***** Records supplied *****

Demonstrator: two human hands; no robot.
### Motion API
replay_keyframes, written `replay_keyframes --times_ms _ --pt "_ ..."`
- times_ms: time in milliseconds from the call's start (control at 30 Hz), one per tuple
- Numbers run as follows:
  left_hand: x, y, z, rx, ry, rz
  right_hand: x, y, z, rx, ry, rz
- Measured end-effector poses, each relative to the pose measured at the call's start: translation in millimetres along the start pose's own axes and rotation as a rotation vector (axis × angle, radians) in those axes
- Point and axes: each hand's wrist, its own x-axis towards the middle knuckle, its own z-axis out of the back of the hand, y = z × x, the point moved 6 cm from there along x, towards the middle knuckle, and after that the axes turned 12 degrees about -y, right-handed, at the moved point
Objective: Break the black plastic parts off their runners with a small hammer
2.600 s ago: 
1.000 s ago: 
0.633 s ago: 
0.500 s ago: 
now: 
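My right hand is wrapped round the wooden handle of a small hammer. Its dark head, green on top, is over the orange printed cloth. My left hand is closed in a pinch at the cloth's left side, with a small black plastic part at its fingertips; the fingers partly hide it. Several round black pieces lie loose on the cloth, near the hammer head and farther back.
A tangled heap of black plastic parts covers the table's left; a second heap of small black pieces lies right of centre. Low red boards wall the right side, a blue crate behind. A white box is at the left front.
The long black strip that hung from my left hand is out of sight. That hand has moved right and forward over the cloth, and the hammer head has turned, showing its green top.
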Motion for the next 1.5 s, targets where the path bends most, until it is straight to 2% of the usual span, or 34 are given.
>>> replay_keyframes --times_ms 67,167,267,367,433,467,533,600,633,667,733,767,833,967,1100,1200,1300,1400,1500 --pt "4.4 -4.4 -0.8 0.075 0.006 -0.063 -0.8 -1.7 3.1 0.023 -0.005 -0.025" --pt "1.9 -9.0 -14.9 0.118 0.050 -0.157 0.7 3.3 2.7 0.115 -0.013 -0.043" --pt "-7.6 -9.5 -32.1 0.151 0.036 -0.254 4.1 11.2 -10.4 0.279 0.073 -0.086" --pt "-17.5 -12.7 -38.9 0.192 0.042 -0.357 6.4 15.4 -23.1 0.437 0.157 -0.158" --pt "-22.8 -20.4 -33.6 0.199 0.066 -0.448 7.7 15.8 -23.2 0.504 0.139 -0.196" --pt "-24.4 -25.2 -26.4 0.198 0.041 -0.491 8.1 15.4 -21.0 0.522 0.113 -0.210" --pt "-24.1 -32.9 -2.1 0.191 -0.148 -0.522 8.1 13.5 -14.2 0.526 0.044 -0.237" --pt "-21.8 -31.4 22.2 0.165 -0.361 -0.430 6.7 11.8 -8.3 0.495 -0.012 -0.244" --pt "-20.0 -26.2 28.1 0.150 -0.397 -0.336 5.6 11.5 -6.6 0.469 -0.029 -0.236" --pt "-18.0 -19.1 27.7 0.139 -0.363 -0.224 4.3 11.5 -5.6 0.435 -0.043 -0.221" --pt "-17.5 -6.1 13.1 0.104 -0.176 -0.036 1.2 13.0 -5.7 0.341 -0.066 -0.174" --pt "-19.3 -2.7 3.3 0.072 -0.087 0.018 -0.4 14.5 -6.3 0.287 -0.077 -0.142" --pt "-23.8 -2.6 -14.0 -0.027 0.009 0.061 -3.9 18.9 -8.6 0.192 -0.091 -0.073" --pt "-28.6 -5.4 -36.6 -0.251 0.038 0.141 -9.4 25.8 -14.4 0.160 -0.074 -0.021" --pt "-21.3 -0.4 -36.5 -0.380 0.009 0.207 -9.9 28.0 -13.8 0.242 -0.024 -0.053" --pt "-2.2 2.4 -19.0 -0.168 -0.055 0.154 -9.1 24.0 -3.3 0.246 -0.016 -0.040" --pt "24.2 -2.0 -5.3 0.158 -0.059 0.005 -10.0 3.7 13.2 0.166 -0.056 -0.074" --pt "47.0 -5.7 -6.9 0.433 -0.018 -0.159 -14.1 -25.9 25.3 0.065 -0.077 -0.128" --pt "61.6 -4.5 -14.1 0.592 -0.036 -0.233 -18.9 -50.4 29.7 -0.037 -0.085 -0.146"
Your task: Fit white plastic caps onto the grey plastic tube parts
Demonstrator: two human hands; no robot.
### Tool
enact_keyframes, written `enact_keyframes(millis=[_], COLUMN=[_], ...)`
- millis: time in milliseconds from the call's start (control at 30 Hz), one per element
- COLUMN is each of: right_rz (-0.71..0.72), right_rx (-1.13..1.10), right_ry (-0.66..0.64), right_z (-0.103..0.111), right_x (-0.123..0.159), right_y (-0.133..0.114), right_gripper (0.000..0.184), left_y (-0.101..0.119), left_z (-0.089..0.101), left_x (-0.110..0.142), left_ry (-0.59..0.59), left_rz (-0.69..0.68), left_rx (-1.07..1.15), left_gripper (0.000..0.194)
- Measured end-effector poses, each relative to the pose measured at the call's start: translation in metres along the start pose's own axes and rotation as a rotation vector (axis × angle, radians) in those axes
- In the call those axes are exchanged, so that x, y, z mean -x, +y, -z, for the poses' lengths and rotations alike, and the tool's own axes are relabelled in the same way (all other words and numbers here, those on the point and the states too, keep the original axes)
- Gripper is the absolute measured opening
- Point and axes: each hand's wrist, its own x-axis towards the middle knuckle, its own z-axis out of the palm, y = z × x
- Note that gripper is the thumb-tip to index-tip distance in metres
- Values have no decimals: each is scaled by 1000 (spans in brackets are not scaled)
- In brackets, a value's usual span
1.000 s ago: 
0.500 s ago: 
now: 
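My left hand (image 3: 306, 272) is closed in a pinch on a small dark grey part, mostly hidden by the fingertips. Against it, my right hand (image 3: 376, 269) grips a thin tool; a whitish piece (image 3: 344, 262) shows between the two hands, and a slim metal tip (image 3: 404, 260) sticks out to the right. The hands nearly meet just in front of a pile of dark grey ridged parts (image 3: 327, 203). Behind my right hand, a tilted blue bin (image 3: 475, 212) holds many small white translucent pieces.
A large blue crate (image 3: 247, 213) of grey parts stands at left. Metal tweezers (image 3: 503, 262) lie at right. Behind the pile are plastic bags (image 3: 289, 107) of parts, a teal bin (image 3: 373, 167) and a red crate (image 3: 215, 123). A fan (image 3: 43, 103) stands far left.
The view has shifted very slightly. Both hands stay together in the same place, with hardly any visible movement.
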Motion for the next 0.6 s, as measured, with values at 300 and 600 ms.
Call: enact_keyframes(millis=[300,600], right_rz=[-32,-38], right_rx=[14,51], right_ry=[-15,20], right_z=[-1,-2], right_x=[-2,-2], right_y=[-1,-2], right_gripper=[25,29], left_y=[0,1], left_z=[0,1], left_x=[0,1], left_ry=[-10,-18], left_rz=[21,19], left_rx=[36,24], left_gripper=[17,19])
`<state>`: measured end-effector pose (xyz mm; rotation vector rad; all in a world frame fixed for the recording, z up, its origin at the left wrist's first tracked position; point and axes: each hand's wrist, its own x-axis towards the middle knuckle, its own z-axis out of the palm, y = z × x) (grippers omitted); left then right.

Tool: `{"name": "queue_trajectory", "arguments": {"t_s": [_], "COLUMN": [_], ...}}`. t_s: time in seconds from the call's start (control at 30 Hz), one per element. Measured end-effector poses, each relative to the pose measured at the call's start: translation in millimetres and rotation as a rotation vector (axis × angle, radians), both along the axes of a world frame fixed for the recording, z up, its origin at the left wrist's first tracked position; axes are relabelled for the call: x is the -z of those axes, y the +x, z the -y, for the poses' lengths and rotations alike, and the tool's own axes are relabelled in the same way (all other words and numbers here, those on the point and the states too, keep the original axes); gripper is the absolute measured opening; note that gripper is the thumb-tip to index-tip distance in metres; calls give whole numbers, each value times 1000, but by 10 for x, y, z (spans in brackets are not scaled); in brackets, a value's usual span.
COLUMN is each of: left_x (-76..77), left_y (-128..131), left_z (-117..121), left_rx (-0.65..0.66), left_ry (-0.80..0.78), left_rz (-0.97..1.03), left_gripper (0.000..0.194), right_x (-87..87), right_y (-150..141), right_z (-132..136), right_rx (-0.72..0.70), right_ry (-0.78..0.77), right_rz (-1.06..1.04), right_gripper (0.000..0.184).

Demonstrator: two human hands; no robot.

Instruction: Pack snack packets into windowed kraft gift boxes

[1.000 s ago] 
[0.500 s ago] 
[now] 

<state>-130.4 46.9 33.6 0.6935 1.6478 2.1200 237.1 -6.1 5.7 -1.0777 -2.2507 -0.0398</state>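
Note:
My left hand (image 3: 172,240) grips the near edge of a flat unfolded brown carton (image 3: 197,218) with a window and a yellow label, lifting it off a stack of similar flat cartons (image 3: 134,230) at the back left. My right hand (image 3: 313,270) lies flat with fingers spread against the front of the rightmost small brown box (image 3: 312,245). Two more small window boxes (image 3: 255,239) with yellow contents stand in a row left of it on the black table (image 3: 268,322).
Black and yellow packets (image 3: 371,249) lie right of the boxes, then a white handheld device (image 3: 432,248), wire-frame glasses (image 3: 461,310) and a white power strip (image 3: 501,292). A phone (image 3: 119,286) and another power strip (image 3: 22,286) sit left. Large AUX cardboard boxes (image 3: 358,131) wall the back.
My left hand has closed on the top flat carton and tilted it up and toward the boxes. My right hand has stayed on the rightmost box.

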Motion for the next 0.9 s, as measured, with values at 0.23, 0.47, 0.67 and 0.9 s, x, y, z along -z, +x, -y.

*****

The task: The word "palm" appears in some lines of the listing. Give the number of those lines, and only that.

Response to the exercise: 2